Page last updated at 23:28 GMT, Monday, 5 April 2010 00:28 UK

The new tax year 2010-11 in figures

By Kevin Peachey
Personal finance reporter, BBC News

The new tax year has started and that means some big changes for your personal finances.

Some high earners face the much-debated top income tax band of 50%, but there are more rights for parents of newborns - although this may be for those becoming parents from 2011 - and key changes for pensioners.

Savers will now be able to put more money away in Individual Savings Accounts (Isas).

In addition, Child Tax Credit has increased by £20.

And in business, the lifetime limit on Capital Gains Tax entrepreneurs relief has increased from £1m to £2m.

  Area covered Changes Detail
Basic state pension Up £2.40 a week The weekly pension will go up to £97.65, for a pensioner couple it be £156.15
National Insurance contributions Only 30 years needed The qualifying years of NI payments for the basic state pension has dropped by nine years
Occupational pensions Five year delay claiming People now have to be 55 to receive occupational or personal pension payments
Top tax band 50% rate introduced New tax rate for those earning over £150,000 a year
Tax allowance High earner tax allowance withdrawn Those earning over £100,000 will see the progressive withdrawal of their personal income tax allowance
Isa limit New limit of £10,200 The tax-free allowance limit on Isas rises
Paternity leave Up to 26 weeks Additional paternity leave available by transferring leave from the mother
Maternity pay Up to £124.88 a week The statutory maternity, paternity and adoption pay rises

Some changes have already come into force - including costs for motorists buying and running a car. These changes came in on 1 April.

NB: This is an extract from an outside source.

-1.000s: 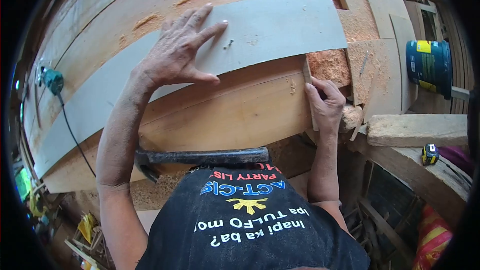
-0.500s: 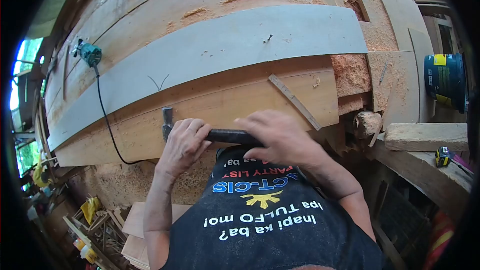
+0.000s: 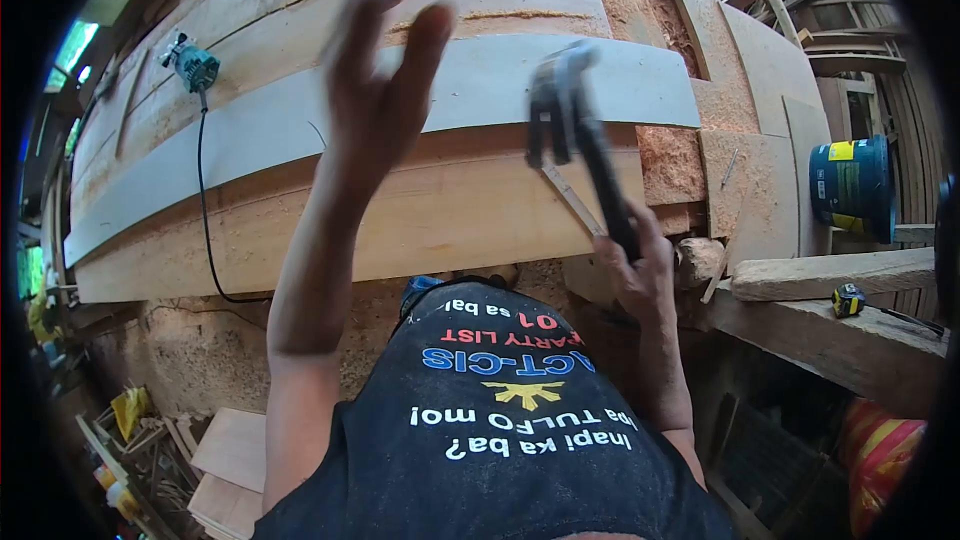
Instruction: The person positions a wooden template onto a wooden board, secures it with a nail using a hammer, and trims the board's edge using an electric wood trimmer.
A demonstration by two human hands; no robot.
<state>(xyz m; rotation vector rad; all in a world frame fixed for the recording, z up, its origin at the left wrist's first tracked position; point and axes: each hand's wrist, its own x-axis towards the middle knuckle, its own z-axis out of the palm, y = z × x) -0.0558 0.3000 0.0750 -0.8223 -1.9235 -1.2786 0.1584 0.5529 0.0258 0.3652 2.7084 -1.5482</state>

More changes are to come. In October, the national minimum wage will increase. For those aged 21 and over, it will rise from £5.80 an hour to £5.93 an hour.

For workers aged 18 to 20, it will rise from £4.83 an hour to £4.92, and for those aged 16 and 17, it will rise from £3.57 an hour to £3.64.

Although the changes to paternity leave are now in law, it only applies to parents of children born on or after 3 April 2011.

Websites such at the Financial Services Authority's Money made clear guide and HM Revenue and Customs (HMRC) have more details and forms about the changes.

Yet there is a warning to those who are hoping to duck out of paying tax. From now, HMRC is planning to name and shame anyone who dodges £25,000 of tax.